Imagine being a child in this community whose intellect is underestimated, who is often judged by the color of his or her skin before having an opportunity to even develop his or her character. Imagine being an adult of a child in this community who is confronted with racial insults or is treated more harshly by the police or others who mete out discipline. Imagine being a parent who tries to navigate a system that appears unwelcoming at best. Imagine living in a community in which your race is the elephant in the living room yet people deem a discussion of the issue as a "profound insult."
Thankfully, there are people in this community who disagree with the notion that race has been "discussed to death." or that it is mere "nonsense." The town meeting, which, by the way, was cosponsored with Peninsula Interfaith Action and the Palo Alto PTA Council, brought together a diverse group of people who expressed the view that yes we must focus on the health and well-being of all students and that by "all" we must explicitly and proactively include those who often feel left out of the discussion.
Posted by Resident, a resident of Another Palo Alto neighborhood, on Feb 28, 2007 at 12:03 pm
Not trying to sow seeds of trouble here, I am truly curious...
Both of the prior posters stated that there were "hurtful" or "uncivil" comments on this thread.
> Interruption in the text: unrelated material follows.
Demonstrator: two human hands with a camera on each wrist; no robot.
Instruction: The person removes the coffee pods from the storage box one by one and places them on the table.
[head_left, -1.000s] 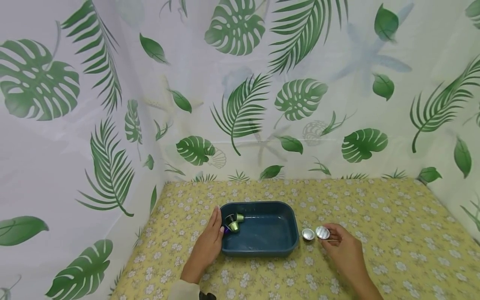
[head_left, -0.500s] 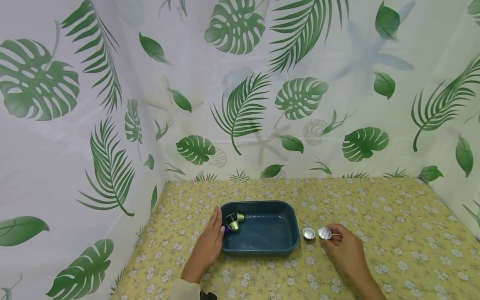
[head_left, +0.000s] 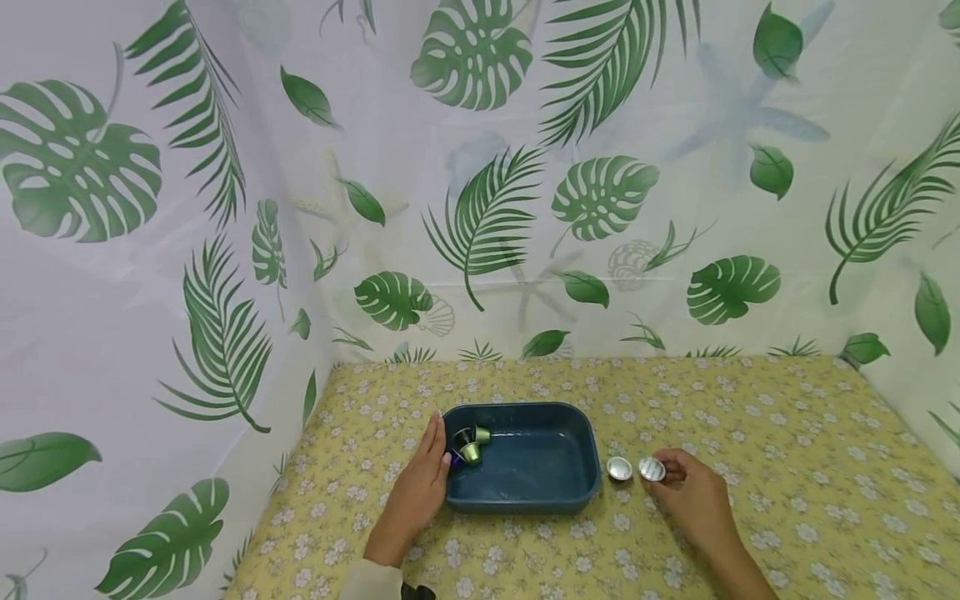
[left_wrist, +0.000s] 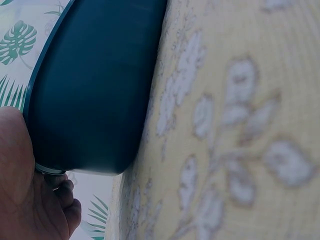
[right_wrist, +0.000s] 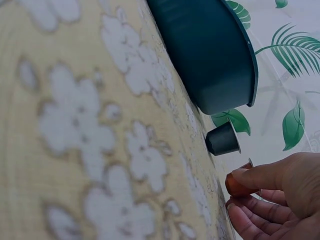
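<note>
My left hand grips the left end of a dark blue rectangular dish, its thumb at the rim and its fingers along the end wall. The fingers show partly behind the dish in the left wrist view. With thumb and fingertips, my right hand pinches a coffee capsule, silver lid up; its copper-orange side shows in the right wrist view. Between that hand and the dish stands a dark capsule, its silver lid facing up.
Inside the dish, at its left end, lie several coffee capsules: green ones, a black one and a purple one. A yellow floral cloth covers the table. Leaf-printed white sheeting rises behind and at the sides.
My right hand has shifted slightly right with the orange capsule, widening the gap to the dark one. The left hand stays at the dish.
</note>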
I was shocked, so I just carefully re-read the entire thread.
I must have developed a very thick skin in my life, because I can't find any. In fact, I have been delighted with the tone of most of the postings, and found them enlightening and intelligently said.
Can either of you please cut and paste what you mean? I can't help but feel there is some misunderstanding ( given the medium, completely understandable) happening here. I would be fascinated to learn what, exactly, you are referring to.
Thanks for taking the time to do it. I really am just curious and want to understand.
Posted by Parent, a member of the Palo Alto High School community, on Mar 7, 2007 at 2:16 pm
After reading all of the postings here, I still do not believe that a group calling itself ,"Parent Network for Students of All Colors" or "Parent Network for Students Who Feel Alienated" would somehow prevent students of color from feeling able to participate. Stop for a minute and think how the name of your group, "Parent Network for Students of Color", alienates many white students who could otherwise benefit from the network. You indicated that students of all colors are welcome, but they really aren't if you limit their acceptance by the groups name. I don't think that students of color would feel very welcome at a group called, "Parent Network for White Students". Do you?